▶ _TASK DESCRIPTION_: The output should match, line for line, the records from the line containing "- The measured" through the line containing "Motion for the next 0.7", with every picture left out.

** Opening AVAILABLE DATA block **

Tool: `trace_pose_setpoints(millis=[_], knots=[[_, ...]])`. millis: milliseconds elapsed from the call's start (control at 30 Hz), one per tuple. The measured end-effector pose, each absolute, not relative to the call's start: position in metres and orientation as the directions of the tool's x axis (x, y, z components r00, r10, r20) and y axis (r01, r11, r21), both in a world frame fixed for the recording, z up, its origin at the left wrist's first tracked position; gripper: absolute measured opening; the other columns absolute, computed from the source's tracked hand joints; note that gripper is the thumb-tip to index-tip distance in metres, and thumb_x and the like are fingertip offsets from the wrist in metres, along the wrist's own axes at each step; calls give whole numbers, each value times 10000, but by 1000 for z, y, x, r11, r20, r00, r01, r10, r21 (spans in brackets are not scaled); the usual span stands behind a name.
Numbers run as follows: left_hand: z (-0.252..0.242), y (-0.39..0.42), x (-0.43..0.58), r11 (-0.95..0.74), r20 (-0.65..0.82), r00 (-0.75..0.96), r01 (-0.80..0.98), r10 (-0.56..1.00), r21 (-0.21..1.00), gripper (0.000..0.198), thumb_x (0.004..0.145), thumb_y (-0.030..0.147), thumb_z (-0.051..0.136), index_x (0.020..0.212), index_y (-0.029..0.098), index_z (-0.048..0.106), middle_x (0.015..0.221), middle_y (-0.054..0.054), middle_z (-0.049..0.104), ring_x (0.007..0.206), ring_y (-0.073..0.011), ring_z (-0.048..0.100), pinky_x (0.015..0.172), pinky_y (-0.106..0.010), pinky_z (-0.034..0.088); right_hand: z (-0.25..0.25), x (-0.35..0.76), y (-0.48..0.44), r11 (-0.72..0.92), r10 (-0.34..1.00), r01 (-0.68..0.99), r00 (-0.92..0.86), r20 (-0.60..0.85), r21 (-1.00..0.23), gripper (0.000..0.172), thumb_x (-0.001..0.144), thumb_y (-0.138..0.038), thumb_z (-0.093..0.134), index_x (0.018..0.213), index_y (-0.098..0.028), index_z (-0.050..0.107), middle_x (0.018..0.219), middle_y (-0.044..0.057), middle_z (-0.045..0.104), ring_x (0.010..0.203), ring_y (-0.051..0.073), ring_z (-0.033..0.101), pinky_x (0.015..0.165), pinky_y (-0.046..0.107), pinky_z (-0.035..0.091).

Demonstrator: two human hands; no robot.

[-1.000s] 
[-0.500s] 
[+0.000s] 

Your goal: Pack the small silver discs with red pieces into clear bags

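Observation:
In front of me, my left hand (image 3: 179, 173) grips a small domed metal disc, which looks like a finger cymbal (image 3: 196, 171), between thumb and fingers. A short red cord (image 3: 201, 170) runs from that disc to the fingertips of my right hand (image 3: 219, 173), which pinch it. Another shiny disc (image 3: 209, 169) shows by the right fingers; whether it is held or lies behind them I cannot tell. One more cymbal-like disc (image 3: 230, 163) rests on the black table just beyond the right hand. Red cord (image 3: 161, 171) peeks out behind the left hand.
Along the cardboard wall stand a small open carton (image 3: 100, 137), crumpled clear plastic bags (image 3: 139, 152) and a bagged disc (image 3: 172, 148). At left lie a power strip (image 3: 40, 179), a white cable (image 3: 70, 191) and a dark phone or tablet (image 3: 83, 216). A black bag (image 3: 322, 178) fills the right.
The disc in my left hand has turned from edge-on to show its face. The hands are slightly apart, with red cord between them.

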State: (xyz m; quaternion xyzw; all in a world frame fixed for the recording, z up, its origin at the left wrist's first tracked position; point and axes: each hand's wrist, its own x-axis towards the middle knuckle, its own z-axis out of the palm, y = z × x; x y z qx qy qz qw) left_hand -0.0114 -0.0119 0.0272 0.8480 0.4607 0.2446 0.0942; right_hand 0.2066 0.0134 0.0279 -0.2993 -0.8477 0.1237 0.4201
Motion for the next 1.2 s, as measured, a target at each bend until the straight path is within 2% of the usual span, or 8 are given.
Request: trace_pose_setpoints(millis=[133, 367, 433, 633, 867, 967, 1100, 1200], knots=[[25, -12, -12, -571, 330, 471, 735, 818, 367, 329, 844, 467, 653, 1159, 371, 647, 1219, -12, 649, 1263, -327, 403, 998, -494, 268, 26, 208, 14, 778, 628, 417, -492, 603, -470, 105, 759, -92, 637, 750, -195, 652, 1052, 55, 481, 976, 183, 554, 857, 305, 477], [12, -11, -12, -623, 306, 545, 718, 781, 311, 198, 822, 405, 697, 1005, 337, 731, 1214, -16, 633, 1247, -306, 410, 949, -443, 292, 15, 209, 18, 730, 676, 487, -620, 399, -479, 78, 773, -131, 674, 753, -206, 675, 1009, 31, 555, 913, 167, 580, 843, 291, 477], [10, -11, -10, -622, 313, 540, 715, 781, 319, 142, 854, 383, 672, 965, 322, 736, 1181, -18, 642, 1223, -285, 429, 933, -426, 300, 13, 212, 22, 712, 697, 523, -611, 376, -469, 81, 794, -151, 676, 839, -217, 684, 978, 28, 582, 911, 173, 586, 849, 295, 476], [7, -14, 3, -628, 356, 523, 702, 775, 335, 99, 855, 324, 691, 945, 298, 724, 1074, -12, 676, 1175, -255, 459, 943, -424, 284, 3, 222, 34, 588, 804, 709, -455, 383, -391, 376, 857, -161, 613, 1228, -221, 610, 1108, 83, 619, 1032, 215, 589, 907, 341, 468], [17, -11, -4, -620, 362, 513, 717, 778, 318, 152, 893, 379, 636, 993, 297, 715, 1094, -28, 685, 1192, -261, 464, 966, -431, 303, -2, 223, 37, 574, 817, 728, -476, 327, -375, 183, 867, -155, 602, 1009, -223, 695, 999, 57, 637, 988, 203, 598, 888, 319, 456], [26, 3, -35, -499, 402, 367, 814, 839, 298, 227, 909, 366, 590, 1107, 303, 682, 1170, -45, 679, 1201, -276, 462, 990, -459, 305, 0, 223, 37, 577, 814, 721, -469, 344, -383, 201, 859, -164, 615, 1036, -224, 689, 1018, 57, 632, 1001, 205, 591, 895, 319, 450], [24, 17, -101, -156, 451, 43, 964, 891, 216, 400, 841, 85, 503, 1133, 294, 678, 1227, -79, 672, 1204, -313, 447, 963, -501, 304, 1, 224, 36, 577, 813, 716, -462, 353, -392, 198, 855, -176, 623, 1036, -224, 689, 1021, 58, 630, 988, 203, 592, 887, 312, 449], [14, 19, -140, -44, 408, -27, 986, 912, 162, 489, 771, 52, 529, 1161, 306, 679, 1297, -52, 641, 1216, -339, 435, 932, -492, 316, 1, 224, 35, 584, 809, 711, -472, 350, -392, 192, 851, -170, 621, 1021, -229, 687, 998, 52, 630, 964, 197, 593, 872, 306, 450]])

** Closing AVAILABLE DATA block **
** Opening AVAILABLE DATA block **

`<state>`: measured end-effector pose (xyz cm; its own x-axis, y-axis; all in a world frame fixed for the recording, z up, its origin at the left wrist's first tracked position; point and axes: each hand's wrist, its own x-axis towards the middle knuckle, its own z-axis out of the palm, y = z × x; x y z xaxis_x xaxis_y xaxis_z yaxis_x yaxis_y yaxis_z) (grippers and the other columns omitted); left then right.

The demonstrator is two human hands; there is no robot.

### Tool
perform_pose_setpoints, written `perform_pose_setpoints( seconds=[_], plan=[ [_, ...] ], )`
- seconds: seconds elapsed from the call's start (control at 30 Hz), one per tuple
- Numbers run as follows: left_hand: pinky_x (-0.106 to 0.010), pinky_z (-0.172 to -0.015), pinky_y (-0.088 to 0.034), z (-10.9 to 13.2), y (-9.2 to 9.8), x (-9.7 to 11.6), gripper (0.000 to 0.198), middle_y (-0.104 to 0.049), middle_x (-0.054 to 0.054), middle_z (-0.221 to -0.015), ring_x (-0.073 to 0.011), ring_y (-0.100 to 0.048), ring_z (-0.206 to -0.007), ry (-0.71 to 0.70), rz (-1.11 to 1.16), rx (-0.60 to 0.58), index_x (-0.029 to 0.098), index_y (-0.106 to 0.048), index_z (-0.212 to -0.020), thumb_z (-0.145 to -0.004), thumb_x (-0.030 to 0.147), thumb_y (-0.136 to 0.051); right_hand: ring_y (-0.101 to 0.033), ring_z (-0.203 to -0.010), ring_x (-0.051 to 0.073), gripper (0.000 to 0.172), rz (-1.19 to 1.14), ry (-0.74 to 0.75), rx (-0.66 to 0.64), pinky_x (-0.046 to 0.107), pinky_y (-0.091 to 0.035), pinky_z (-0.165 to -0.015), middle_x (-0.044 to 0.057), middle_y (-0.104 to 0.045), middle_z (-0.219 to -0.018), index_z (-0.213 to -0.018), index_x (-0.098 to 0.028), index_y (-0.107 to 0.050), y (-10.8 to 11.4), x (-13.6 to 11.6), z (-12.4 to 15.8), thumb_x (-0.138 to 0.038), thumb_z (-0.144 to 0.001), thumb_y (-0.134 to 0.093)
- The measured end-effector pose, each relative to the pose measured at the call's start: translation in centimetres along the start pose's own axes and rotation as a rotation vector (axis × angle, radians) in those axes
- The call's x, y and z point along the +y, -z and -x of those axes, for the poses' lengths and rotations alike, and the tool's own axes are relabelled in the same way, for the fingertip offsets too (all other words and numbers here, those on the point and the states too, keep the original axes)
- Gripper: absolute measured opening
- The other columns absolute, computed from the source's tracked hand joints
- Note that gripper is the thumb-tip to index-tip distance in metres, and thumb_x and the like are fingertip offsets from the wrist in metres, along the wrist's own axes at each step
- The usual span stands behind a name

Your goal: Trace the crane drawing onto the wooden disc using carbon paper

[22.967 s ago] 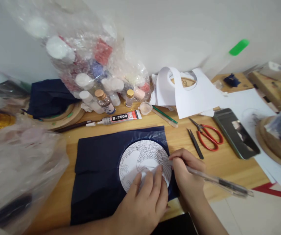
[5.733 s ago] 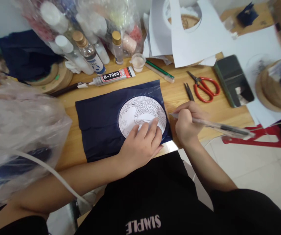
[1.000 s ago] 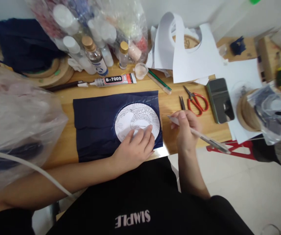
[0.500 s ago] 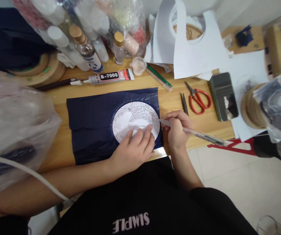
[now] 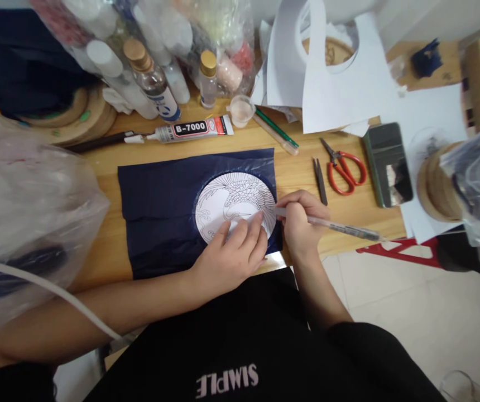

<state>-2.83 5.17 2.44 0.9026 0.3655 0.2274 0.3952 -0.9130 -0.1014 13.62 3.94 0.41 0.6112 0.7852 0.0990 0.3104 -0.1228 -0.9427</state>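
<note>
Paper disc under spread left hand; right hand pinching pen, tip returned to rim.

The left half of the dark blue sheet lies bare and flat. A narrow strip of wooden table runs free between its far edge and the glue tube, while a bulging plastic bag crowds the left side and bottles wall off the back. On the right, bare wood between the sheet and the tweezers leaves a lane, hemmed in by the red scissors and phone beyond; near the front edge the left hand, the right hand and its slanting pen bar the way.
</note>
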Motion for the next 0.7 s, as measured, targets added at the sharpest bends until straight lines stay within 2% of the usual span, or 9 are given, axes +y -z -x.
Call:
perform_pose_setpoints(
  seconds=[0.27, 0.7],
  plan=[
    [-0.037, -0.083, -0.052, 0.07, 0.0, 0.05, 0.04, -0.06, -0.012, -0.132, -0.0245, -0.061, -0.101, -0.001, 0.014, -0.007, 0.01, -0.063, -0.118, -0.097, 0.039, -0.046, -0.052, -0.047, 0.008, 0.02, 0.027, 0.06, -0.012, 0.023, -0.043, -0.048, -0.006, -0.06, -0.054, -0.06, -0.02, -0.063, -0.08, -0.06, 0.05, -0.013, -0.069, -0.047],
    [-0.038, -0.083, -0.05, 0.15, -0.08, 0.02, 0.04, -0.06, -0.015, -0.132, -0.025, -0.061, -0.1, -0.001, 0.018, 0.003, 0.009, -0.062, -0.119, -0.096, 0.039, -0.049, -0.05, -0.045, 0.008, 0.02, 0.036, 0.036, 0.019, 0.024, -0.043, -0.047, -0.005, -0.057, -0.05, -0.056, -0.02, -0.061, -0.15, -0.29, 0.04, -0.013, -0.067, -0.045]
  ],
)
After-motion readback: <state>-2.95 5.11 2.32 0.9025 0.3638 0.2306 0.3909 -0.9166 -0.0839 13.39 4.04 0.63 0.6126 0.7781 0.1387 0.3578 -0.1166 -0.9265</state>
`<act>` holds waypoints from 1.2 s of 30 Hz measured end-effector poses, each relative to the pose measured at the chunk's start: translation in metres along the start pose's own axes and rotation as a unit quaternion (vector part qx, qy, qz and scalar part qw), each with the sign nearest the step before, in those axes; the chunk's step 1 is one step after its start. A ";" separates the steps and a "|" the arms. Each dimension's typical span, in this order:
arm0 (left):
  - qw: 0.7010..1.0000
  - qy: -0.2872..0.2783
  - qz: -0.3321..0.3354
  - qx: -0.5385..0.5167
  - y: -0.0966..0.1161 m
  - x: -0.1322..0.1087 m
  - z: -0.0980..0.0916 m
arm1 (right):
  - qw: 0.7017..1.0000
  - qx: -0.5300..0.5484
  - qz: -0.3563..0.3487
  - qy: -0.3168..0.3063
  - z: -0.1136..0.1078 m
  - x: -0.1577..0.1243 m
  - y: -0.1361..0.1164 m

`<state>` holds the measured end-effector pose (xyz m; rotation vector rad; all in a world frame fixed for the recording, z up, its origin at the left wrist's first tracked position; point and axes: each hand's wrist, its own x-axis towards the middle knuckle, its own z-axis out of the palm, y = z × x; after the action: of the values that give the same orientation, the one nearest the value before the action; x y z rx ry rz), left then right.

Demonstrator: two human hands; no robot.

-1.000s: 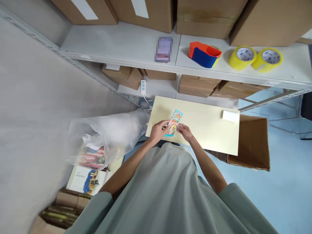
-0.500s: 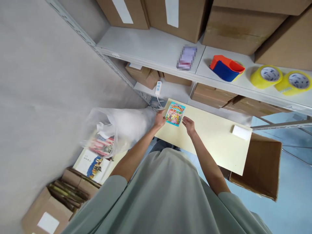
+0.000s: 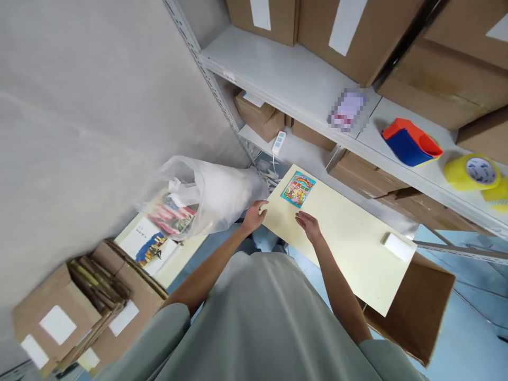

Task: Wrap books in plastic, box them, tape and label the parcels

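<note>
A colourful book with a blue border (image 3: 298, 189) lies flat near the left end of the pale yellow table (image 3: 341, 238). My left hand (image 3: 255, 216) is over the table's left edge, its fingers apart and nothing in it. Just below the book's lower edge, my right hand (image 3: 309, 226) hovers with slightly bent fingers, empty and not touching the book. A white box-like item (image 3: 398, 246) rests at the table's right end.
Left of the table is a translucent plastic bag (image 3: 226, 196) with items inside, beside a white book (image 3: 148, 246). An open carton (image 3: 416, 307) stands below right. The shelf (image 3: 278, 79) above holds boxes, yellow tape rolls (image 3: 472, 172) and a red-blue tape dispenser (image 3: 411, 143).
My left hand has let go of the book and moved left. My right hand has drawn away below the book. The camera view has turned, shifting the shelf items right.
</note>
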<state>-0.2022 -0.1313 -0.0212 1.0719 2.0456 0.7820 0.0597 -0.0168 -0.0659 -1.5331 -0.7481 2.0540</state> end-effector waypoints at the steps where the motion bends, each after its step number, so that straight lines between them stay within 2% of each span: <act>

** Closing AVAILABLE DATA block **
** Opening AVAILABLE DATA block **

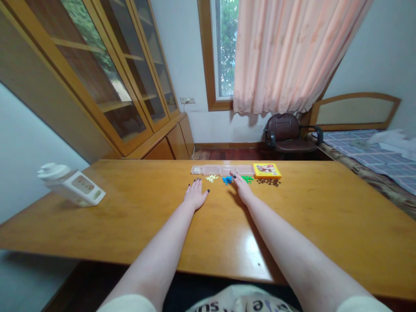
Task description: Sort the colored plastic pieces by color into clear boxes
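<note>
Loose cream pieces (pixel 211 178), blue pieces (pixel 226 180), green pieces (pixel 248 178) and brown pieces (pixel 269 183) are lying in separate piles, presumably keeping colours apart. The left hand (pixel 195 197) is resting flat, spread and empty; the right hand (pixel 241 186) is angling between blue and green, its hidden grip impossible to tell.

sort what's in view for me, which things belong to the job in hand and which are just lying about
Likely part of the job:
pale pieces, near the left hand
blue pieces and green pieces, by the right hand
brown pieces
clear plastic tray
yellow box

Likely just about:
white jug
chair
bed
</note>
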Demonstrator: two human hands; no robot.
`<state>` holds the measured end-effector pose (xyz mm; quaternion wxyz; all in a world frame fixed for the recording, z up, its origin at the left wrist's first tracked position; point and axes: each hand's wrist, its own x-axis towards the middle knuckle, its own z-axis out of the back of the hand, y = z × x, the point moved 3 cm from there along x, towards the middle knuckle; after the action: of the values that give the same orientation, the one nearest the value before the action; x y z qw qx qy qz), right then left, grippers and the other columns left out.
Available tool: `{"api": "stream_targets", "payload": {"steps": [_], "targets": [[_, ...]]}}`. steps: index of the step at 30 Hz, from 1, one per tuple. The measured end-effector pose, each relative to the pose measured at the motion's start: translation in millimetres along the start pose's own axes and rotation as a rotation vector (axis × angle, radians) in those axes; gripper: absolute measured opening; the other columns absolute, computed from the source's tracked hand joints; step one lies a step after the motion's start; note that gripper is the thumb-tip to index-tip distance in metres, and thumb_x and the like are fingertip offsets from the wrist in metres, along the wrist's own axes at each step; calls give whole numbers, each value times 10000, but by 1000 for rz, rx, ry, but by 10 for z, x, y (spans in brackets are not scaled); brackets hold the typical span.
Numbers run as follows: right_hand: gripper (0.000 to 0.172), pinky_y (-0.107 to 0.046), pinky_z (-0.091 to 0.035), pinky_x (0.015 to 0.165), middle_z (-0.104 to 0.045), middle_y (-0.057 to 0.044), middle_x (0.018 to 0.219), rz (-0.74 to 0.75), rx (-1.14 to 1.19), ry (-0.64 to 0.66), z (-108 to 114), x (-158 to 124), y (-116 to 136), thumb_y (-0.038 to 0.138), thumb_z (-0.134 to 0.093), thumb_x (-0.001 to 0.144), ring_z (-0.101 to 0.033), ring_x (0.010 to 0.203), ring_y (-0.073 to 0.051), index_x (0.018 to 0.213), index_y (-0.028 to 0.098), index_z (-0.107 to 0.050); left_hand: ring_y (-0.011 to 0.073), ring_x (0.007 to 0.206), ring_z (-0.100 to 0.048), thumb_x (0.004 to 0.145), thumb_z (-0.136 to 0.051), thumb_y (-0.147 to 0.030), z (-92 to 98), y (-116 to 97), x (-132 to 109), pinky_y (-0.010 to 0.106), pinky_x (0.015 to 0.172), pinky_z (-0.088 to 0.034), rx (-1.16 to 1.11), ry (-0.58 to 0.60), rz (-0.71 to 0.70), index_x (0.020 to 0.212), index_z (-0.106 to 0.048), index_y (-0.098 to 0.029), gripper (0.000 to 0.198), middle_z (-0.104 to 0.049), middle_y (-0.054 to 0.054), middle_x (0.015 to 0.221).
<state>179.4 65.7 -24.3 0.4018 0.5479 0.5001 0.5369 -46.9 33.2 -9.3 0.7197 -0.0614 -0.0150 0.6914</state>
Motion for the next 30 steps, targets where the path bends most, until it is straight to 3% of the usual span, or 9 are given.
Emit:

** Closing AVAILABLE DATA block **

▶ _OUTPUT OF THE TASK_:
- The measured end-effector pose, each relative to the pose measured at the call's start: translation in centimetres along the start pose's own axes and rotation as a rotation vector (axis × angle, radians) in those axes
- The call's x, y and z point along the +y, -z and -x of those axes, for the poses' lengths and rotations alike, and the tool's own axes are relabelled in the same way, for the fingertip offsets too (all other words and numbers here, those on the point and the states too, keep the original axes)
- Gripper: absolute measured opening
- The other columns absolute, computed from the source's tracked hand joints
- Note that gripper is the thumb-tip to index-tip distance in metres, and thumb_x and the like are fingertip offsets from the wrist in metres, along the wrist's own axes at each step
- The usual span stands behind a name

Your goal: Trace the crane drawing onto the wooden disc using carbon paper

[22.967 s ago] 
[5.733 s ago] 
[1.000 s ago] 
[0.500 s ago] 
[now] 

<state>-2.83 5.17 2.44 0.9026 0.3655 0.2274 0.3952 -0.9130 -0.1014 13.62 3.94 0.41 0.6112 0.7852 0.0990 0.3104 -0.1228 -0.9427</state>
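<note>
Paper disc under spread left hand; right hand pinching pen, tip returned to rim.

The left half of the dark blue sheet lies bare and flat. A narrow strip of wooden table runs free between its far edge and the glue tube, while a bulging plastic bag crowds the left side and bottles wall off the back. On the right, bare wood between the sheet and the tweezers leaves a lane, hemmed in by the red scissors and phone beyond; near the front edge the left hand, the right hand and its slanting pen bar the way.
</note>
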Motion for the next 0.7 s, as measured, targets added at the sharpest bends until straight lines stay within 2% of the usual span, or 9 are given, axes +y -z -x.

With that, the exercise is finished.